Le 47.1, « détournement de procédure » ou procédure « habituelle » ?
La colère a, une troisième fois, grondé, dans les rues, mais aussi à l’Assemblée nationale, mardi, alors que le gouvernement tente de faire adopter sa réforme des retraites. L’exécutif a choisi de recourir à la loi rectificative du budget de la Sécurité sociale (PLFSSR) pour faire passer la réforme.

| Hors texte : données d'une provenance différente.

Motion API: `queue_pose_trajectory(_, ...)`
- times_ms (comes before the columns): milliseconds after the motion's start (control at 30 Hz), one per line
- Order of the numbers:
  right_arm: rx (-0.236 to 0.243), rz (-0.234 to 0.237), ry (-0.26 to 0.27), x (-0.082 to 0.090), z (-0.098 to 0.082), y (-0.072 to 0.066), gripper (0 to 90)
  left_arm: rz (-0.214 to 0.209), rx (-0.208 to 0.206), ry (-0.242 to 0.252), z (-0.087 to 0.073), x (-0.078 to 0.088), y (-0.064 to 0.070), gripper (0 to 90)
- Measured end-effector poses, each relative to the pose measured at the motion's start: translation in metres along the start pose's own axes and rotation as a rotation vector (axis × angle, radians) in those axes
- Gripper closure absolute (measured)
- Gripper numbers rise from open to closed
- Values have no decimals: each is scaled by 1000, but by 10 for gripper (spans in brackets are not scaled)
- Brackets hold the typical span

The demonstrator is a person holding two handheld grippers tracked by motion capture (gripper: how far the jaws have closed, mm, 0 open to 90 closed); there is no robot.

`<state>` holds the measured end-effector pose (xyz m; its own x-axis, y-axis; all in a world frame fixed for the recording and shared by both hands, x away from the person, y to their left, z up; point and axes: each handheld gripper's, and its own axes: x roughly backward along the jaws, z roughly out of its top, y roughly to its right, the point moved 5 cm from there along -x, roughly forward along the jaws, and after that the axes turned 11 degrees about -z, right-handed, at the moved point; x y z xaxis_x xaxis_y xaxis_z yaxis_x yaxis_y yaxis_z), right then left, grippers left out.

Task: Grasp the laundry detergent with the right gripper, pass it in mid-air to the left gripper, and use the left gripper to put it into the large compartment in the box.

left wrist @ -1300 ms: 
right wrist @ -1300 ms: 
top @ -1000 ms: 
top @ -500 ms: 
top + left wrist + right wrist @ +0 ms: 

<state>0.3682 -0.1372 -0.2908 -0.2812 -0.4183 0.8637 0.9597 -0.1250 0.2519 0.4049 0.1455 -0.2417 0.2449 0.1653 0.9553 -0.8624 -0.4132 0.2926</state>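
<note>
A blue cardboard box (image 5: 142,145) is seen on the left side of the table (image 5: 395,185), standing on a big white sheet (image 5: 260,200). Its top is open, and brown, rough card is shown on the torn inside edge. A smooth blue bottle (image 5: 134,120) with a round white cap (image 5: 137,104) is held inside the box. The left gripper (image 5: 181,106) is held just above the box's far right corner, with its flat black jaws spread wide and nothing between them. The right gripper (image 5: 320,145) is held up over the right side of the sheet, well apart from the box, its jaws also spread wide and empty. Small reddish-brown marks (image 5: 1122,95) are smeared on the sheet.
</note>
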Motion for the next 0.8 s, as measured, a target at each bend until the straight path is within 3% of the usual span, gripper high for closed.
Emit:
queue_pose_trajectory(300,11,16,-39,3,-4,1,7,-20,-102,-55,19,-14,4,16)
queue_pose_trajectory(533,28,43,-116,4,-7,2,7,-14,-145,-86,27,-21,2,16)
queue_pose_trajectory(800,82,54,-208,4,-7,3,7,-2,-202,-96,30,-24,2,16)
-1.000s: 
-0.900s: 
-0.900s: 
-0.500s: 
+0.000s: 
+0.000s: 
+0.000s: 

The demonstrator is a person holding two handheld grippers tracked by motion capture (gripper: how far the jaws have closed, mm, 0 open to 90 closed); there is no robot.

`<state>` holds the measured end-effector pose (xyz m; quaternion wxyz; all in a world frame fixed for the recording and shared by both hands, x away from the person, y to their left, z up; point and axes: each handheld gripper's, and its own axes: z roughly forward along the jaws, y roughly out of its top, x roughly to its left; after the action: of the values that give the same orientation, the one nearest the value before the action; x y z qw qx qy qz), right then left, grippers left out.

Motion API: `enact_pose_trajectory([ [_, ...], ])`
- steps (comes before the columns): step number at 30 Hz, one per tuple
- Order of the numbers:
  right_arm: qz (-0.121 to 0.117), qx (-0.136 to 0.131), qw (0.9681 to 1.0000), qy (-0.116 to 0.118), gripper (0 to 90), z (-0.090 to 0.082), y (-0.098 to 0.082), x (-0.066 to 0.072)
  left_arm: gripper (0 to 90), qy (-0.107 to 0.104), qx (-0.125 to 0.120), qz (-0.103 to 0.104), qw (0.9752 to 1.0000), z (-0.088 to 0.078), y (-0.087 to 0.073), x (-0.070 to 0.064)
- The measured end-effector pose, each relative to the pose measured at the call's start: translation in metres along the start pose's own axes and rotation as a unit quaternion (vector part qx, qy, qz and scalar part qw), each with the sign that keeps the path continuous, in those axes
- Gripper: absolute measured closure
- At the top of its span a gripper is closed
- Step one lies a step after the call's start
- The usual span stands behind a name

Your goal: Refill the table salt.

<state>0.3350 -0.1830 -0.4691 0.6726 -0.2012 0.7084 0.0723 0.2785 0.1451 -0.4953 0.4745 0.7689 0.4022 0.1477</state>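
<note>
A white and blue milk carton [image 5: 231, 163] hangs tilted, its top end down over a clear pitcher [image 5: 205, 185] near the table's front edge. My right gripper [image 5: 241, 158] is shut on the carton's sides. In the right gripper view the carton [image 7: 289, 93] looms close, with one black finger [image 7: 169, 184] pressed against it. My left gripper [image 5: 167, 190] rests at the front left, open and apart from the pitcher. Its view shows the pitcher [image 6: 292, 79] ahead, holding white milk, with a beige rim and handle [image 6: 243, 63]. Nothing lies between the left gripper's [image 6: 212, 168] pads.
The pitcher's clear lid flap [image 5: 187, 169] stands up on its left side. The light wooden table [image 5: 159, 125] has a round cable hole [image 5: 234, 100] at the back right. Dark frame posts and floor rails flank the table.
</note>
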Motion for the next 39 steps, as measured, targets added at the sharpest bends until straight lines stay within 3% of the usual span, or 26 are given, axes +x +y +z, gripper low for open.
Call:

Avec cette décision, il réduit le débat parlementaire. En effet, l’article 47.1 de la Constitution force le Parlement à se prononcer dans un délai de cinquante jours : d’abord vingt jours à l’Assemblée nationale, puis quinze au Sénat et enfin quinze pour qu’une commission paritaire parvienne à un accord. Si les élus ne se sont pas prononcés dans le temps imparti, le gouvernement peut faire passer la réforme par ordonnance. « L’article 47.1 ne peut être utilisé que pour les lois de finance et de financements de la Sécurité sociale de l’année, explique Dominique Rousseau. Il prévoit un délai d’une durée limitée afin que ces lois soient adoptées avant le 31 décembre. » Pour ce professeur de droit constitutionnel français à Paris-1 Panthéon-Sorbonne, il s’agit d’« un détournement de procédure », car les « lois de finance rectificatives n’ont aucune urgence à être adoptées ». Le bien-fondé du calendrier très restreint imposé par l’exécutif pourrait donc être remis en question. « Que la réforme des retraites soit adoptée en février, mars ou juin ne changerait rien. Il n’y a pas d’urgence », observe Dominique Rousseau.
L’ombre du 49.3
Repousser l’âge de départ à la retraite en début ou en fin d’année aurait en effet peu d’impact sur le budget de l’État à court terme. Jusqu’ici, « les différentes lois qui ont réformé la retraite, en 2010, 2013 ou même en 2019, étaient des lois ordinaires », rappelle le spécialiste du droit constitutionnel, qui estime que la question de « l’atteinte à la sincérité du débat parlementaire » pourrait se poser devant le Conseil constitutionnel. « On risque d’avoir une réforme des retraites qui n’a pas été votée par l’Assemblée nationale ni par le Sénat, et qui passera grâce au 49.3 », explique-t-il.Par conséquent, « l’ensemble de la réforme pourrait être censuré par le Conseil constitutionnel au motif que la méthode par laquelle elle a été adoptée n’est pas conforme », prévient Dominique Rousseau. Il estime, enfin, qu’il existe un « vrai risque d’inconstitutionnalité » pour cette réforme.